O valor do que chega depois*

Nicolau Gogol foi um escritor russo que viveu entre os anos de 1809 e 1852. Um contista de mão cheia. Antes de ser reconhecido como tal, Gogol fez a tentativa de ser professor de história no ano de 1835. Malogrado esse intento, começou a escrever. Entre suas obras, encontramos o conto “O inspetor geral”. Prestemos atenção no enredo dele.

“O inspetor geral”** é uma comédia, que ele escreveu após decidir: “Vamos rir, rir até não poder mais. Viva a comédia!”. E o faz, nesse texto, ao acompanhar os passos de Ivan Khlestacóv, o jovem funcionário de São Petersburgo que, tendo se dado a jogatinas e perdido o que possuía, abortou planos de viagem que o levariam de volta à família. Preso numa cidade onde não vislumbrava maneiras de ganhar dinheiro para ir adiante, Ivan descobre que a cidade que o acolhe estava à espera de um Inspetor Geral, funcionário que viria da capital para fazer diligências no sentido de combater a corrupção insuportavelmente implantada naquela cidade.
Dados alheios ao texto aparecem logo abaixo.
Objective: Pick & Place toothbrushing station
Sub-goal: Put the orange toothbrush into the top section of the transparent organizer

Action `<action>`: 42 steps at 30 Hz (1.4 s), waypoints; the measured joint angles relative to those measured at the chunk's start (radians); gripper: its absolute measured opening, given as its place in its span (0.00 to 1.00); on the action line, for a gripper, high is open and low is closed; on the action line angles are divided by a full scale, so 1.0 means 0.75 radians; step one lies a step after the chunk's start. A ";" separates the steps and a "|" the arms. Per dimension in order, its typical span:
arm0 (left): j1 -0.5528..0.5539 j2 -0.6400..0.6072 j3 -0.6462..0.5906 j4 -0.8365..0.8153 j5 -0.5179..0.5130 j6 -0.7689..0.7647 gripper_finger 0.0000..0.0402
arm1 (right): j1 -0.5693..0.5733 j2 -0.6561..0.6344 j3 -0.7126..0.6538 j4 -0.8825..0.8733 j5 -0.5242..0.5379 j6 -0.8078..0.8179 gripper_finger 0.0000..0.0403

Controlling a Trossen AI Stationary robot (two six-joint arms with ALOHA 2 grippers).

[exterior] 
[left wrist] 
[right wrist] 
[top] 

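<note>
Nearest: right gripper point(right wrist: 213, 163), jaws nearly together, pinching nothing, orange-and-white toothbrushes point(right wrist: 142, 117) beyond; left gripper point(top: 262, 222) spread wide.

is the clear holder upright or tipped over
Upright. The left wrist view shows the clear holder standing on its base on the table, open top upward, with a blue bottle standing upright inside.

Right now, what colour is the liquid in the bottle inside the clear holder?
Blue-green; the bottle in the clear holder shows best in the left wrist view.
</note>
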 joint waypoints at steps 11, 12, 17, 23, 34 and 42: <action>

Aí ele viu uma possibilidade de ganhar dinheiro. Fez-se emissário do Czar, dizendo ser o referido Inspetor Geral. O curioso é que, sem checar nada e sem maiores cuidados, a comunidade o acolheu nesta condição: como um amigo do regime imperial. Por conta dessa acolhida, ele recebeu tudo: festas, agrados, ouro e dinheiro, considerável quantia de dinheiro.

Quando já estava de posse dos recursos para seguir viagem, então foi descoberto. Ágil, quando a máscara caiu, já se encontrava longe. Enquanto todos discutiam como aquilo pode ter acontecido, aí, sim, chegou à cidade o verdadeiro Inspetor Geral, ao qual aquela comunidade teve de prestar as devidas explicações sobre as falcatruas que praticava, acobertava e não queria que fossem inspecionadas.

O que podemos entender desse conto, entre outras coisas, é que não é porque alguém é o primeiro a chegar que vai, por isso, merecer açodada legitimação. Às vezes, o que vem depois é que pode fazer a diferença que marca.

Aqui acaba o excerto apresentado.